10.4.05

Sequía en la ausencia

La sequía arrasó con todo en la ciudad. El mar calló su estruendo de repente, ahogando un grito de terror. Nada tenía brillo. Ni el aire, ni la sangre, ni sus ojos. Todo parecía avanzar lento, con miedo, sin rumbo más que dormir eternamente. Nadie hacía nada más que mirar, sin mirar nada. La calma era agobiante, y el agobio tranquilidad. El pánico era poco para describir sus sueños. Y un terremoto tenía miedo de nacer, por temor a la represalia. Juraban soltarlo todo a los pies del árbol, al caer el ocaso. Pero las promesas se esfumaban en el aire oxidado, corroído por el silencio. La decisión jugaba a la escondida, para no escuchar blasfemias de su conciencia. Los hombres, escondidos, latían sólo por costumbre.
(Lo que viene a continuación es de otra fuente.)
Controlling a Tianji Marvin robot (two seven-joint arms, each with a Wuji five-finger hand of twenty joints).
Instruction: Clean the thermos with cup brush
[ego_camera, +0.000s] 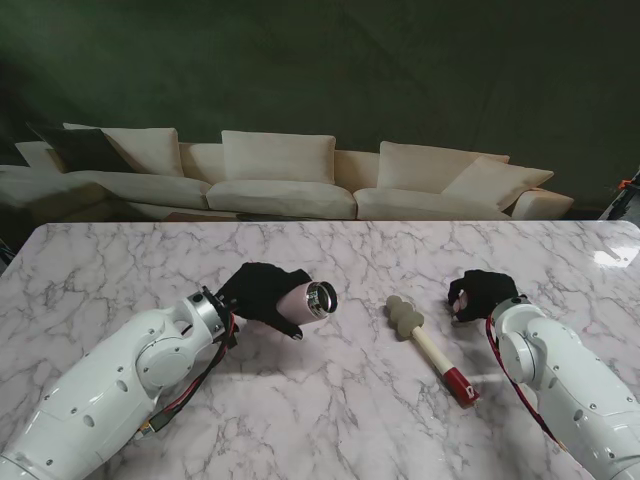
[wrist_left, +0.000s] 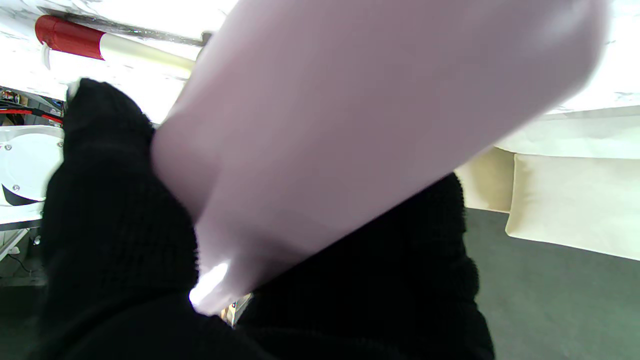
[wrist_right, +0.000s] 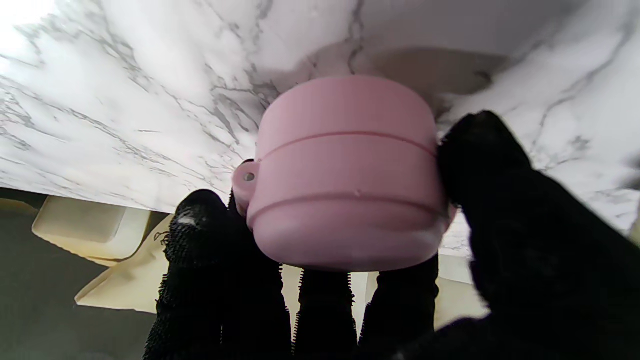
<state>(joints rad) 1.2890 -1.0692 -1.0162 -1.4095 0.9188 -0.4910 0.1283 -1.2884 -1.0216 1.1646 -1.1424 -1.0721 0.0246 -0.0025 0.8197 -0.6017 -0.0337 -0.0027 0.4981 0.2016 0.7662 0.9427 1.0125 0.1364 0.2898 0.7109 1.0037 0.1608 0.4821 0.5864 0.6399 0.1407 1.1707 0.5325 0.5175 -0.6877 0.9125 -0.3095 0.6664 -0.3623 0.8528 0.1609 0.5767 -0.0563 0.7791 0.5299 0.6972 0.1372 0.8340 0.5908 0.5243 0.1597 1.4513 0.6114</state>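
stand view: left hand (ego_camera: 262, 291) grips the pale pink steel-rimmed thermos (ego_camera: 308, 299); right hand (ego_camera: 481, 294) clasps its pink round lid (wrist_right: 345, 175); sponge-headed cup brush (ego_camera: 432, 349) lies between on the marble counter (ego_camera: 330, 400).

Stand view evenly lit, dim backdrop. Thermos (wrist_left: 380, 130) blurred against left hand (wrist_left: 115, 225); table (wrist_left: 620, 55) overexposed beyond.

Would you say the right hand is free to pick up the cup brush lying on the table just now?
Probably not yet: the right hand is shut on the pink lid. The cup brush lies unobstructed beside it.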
Y una mujer… bailaba desnuda en medio de la plaza. Sin música, sin público, sin ganas de bailar. Pero ella bailaba. Su boca estaba cosida, con hilos de arena, con cuerdas de llanto. Pero de vez en cuando, cantaba. La niebla brotaba del suelo, esparciéndose como el desaliento. Los viajeros no existían en este tiempo, y la suerte invernaba en el fuego de los campos, incendiados de dolor. El cielo retenía su llanto. Una lágrima más era demasiado en este mundo. Prefería morderse los labios, aguantando el sufrimiento. El umbral de la tempestad estaba malgastado, con restos de barro seco, con hojas muertas, con viento quieto. La mujer de la plaza dejó de bailar, de golpe, y empezó a gritar, aprendiendo enseguida a dominar el sueño, y a no despertar jamás.